- **Exercise goal**: Straight copy, no pictures: transcribe each entry as it stands.

- **Information given**:

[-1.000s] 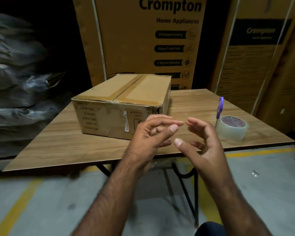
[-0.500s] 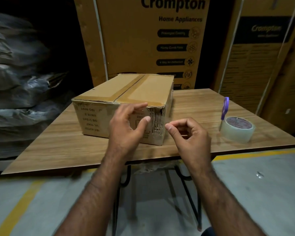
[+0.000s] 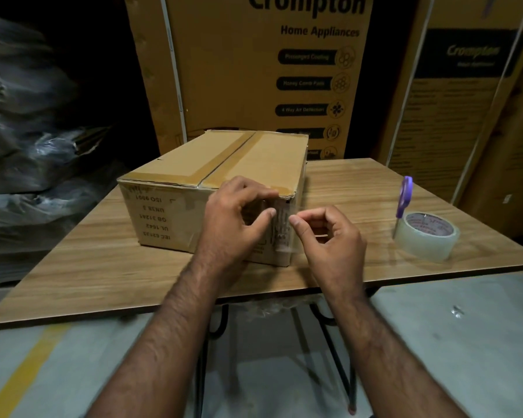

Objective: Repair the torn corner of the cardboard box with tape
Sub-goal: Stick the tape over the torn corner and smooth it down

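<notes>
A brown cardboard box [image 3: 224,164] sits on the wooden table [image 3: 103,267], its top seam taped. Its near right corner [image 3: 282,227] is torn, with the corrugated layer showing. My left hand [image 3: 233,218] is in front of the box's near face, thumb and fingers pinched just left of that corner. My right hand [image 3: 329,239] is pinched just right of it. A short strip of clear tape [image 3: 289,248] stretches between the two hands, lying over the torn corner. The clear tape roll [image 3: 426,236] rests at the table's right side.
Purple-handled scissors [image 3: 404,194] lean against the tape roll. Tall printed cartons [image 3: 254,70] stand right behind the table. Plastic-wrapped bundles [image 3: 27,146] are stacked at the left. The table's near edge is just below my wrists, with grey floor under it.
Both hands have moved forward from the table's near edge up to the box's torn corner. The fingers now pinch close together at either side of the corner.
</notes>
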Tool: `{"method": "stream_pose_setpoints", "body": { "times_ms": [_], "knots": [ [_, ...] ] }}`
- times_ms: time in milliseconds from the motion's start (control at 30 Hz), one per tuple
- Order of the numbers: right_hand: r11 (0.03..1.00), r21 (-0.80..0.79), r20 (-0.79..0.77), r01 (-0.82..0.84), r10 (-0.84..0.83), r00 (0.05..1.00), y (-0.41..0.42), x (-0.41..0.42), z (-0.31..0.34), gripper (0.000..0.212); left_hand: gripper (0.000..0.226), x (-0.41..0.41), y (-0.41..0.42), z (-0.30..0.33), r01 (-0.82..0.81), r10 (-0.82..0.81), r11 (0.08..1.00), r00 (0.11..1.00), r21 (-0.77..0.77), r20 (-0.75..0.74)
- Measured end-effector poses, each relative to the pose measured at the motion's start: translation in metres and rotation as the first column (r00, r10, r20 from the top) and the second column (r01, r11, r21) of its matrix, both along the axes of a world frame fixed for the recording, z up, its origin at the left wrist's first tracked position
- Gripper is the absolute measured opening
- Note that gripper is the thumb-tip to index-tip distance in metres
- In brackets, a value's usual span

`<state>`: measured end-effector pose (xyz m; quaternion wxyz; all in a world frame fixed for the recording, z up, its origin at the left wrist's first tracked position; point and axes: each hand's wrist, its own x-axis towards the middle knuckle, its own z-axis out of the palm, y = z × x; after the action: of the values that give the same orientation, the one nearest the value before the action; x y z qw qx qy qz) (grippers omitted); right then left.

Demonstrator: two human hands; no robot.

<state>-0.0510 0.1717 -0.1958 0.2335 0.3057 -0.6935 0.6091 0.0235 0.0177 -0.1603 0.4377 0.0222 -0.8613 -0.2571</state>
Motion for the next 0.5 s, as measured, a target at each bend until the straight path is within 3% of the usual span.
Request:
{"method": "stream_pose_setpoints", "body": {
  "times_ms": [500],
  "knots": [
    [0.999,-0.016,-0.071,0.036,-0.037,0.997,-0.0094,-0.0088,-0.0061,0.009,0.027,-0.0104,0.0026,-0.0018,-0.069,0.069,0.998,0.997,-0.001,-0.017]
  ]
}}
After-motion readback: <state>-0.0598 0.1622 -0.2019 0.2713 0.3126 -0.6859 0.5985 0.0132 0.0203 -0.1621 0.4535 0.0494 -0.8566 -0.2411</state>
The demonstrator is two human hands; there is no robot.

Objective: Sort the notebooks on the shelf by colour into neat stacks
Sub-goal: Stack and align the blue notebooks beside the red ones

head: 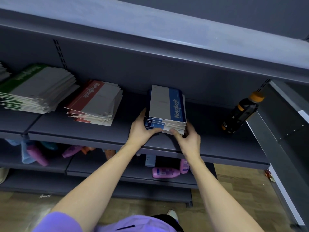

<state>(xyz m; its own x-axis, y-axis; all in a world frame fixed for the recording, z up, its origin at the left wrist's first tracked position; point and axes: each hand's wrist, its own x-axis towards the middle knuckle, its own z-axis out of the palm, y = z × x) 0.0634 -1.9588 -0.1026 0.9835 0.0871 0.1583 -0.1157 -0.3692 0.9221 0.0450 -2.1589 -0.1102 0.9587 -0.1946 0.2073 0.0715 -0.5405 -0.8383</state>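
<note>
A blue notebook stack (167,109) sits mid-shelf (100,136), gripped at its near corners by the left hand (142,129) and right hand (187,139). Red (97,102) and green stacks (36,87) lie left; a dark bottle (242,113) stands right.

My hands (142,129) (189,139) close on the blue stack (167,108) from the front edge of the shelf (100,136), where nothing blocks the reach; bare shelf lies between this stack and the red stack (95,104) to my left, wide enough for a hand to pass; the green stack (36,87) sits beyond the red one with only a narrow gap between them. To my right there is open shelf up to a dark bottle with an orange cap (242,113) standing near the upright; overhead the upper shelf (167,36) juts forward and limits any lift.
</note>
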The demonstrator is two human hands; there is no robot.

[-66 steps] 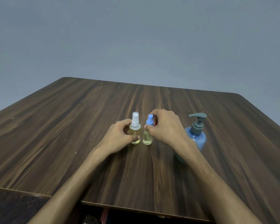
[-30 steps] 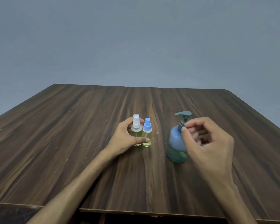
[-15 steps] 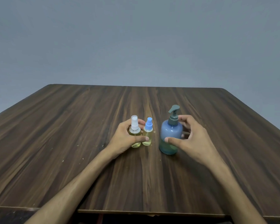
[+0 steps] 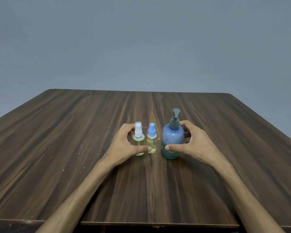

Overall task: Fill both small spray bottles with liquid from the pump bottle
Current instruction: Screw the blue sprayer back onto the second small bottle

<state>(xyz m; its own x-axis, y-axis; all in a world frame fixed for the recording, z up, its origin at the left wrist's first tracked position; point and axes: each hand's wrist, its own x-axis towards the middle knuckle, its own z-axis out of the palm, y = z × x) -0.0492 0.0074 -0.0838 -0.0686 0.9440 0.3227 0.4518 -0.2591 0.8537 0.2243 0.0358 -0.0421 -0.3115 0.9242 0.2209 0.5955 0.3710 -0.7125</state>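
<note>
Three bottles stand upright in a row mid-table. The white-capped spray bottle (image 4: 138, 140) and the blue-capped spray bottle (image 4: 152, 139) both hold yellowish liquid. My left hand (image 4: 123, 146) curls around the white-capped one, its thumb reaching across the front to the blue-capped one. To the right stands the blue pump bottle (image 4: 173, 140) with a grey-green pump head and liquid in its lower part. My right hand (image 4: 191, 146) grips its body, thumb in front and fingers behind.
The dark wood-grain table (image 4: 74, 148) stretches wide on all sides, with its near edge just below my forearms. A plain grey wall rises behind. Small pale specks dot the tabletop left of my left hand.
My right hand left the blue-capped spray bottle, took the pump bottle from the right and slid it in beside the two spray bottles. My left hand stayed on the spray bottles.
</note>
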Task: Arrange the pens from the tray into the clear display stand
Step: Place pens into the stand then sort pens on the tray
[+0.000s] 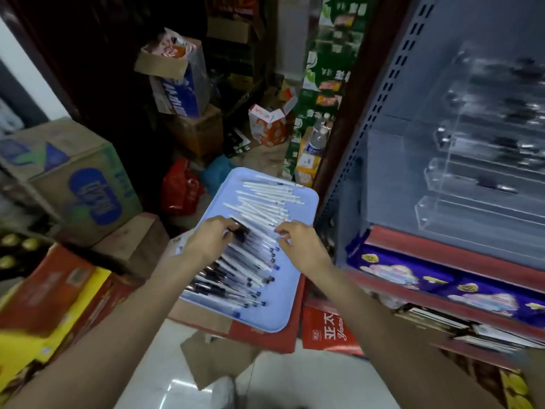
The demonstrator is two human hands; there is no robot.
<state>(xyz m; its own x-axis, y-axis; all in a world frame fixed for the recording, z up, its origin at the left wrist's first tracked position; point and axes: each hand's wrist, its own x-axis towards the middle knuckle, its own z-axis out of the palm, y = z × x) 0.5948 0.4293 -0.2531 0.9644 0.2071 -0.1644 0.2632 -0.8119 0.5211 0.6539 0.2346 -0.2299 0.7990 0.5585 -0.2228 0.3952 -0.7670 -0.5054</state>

- **Response to this task**:
[-1.000s] 
[-0.500s] 
[+0.000s] 

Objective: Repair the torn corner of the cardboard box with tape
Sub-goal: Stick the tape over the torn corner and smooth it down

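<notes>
A brown cardboard box [image 3: 224,164] sits on the wooden table [image 3: 103,267], its top seam taped. Its near right corner [image 3: 282,227] is torn, with the corrugated layer showing. My left hand [image 3: 233,218] is in front of the box's near face, thumb and fingers pinched just left of that corner. My right hand [image 3: 329,239] is pinched just right of it. A short strip of clear tape [image 3: 289,248] stretches between the two hands, lying over the torn corner. The clear tape roll [image 3: 426,236] rests at the table's right side.
Purple-handled scissors [image 3: 404,194] lean against the tape roll. Tall printed cartons [image 3: 254,70] stand right behind the table. Plastic-wrapped bundles [image 3: 27,146] are stacked at the left. The table's near edge is just below my wrists, with grey floor under it.
Both hands have moved forward from the table's near edge up to the box's torn corner. The fingers now pinch close together at either side of the corner.
</notes>
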Tool: `{"method": "stream_pose_setpoints", "body": { "times_ms": [_], "knots": [ [_, ...] ] }}`
- times_ms: time in milliseconds from the motion's start (control at 30 Hz), one per tuple
- Order of the numbers: right_hand: r11 (0.03..1.00), r21 (-0.80..0.79), r20 (-0.79..0.77), r01 (-0.82..0.84), r10 (-0.84..0.83), r00 (0.05..1.00), y (-0.41..0.42), x (-0.41..0.42), z (-0.31..0.34), gripper (0.000..0.212); left_hand: gripper (0.000..0.226), x (-0.41..0.41), y (-0.41..0.42), z (-0.30..0.33), r01 (-0.82..0.81), r10 (-0.82..0.81), r11 (0.08..1.00), r00 (0.11..1.00), r21 (-0.77..0.77), r20 (-0.75..0.74)
- Measured end-effector poses, each relative to the pose measured at the motion's start: translation in metres and rotation as the first column (r00, r10, r20 from the top) and the second column (r01, r11, r21) of its matrix, both along the axes of a world frame fixed for the recording, z up, its origin at the left wrist's first tracked position
- Gripper is the absolute measured opening
- Note that gripper is the thumb-tip to index-tip distance in metres
- In brackets, a value's usual span

`<state>`: measured end-effector pose (xyz m; quaternion wxyz; all in a world frame fixed for the recording, z up, its origin at the left wrist's first tracked position; point and axes: each hand's wrist, its own x-axis towards the middle knuckle, its own z-axis out of the palm, y = z × x; after the action: of the values that give the same orientation, the one nearest the value before the action; x y z qw qx qy qz) (grippers omitted); right then left.

Demonstrator: two human hands; no robot.

<state>-0.0510 0.1717 -0.1958 0.2335 0.3057 -0.6935 0.6091 0.0235 0.0177 -0.1603 0.4377 0.0222 -0.8613 -0.2571</state>
Motion for the next 0.5 s, as measured, a target at each bend until the straight path is within 3% of the usual span.
Request:
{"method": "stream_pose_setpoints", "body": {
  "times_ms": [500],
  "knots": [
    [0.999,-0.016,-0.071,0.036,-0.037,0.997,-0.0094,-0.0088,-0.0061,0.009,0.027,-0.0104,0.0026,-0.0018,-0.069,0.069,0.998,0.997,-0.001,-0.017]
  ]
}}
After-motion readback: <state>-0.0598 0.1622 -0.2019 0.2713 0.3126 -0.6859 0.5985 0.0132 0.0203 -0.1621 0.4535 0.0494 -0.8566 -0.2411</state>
The demonstrator is two human hands; there is no robot.

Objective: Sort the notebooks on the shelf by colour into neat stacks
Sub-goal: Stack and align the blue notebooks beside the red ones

head: 

<state>(xyz m; its own x-axis, y-axis; all in a world frame fixed for the recording, z up, its origin at the left wrist's first tracked position; point and axes: each hand's wrist, its own x-axis towards the middle knuckle, its own z-axis out of the palm, y = z × x) 0.0634 -1.9588 -0.1026 0.9835 0.0871 0.1583 -0.1157 -0.3692 0.9221 0.0450 -2.1589 -0.1102 0.9587 -0.1946 0.2073 0.0715 -0.5405 -0.8383</state>
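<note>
A blue notebook stack (167,109) sits mid-shelf (100,136), gripped at its near corners by the left hand (142,129) and right hand (187,139). Red (97,102) and green stacks (36,87) lie left; a dark bottle (242,113) stands right.

My hands (142,129) (189,139) close on the blue stack (167,108) from the front edge of the shelf (100,136), where nothing blocks the reach; bare shelf lies between this stack and the red stack (95,104) to my left, wide enough for a hand to pass; the green stack (36,87) sits beyond the red one with only a narrow gap between them. To my right there is open shelf up to a dark bottle with an orange cap (242,113) standing near the upright; overhead the upper shelf (167,36) juts forward and limits any lift.
</note>
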The demonstrator is two human hands; there is no robot.

[-66 steps] 
[-30 steps] 
[-15 steps] 
[+0 steps] 

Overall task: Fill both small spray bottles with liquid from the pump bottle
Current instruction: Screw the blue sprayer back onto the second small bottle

<state>(xyz m; its own x-axis, y-axis; all in a world frame fixed for the recording, z up, its origin at the left wrist's first tracked position; point and axes: each hand's wrist, its own x-axis towards the middle knuckle, its own z-axis out of the palm, y = z × x) -0.0492 0.0074 -0.0838 -0.0686 0.9440 0.3227 0.4518 -0.2591 0.8537 0.2243 0.0358 -0.0421 -0.3115 0.9242 0.2209 0.5955 0.3710 -0.7125</state>
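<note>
Three bottles stand upright in a row mid-table. The white-capped spray bottle (image 4: 138, 140) and the blue-capped spray bottle (image 4: 152, 139) both hold yellowish liquid. My left hand (image 4: 123, 146) curls around the white-capped one, its thumb reaching across the front to the blue-capped one. To the right stands the blue pump bottle (image 4: 173, 140) with a grey-green pump head and liquid in its lower part. My right hand (image 4: 191, 146) grips its body, thumb in front and fingers behind.
The dark wood-grain table (image 4: 74, 148) stretches wide on all sides, with its near edge just below my forearms. A plain grey wall rises behind. Small pale specks dot the tabletop left of my left hand.
My right hand left the blue-capped spray bottle, took the pump bottle from the right and slid it in beside the two spray bottles. My left hand stayed on the spray bottles.
</note>
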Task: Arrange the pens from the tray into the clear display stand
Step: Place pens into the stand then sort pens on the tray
[+0.000s] 
The demonstrator is two human hands; there is no robot.
<state>(xyz m; its own x-axis, y-axis; all in a world frame fixed for the recording, z up, its origin at the left wrist's first tracked position; point and axes: each hand's wrist, its own x-axis towards the middle knuckle, its own z-axis out of the palm, y = z × x) 0.5948 0.4293 -0.2531 0.9644 0.2071 -0.1644 0.2632 -0.8119 0.5211 0.6539 0.2346 -0.2299 0.7990 0.5585 -0.2228 0.3952 -0.7670 -0.5054</state>

Now the answer is complete.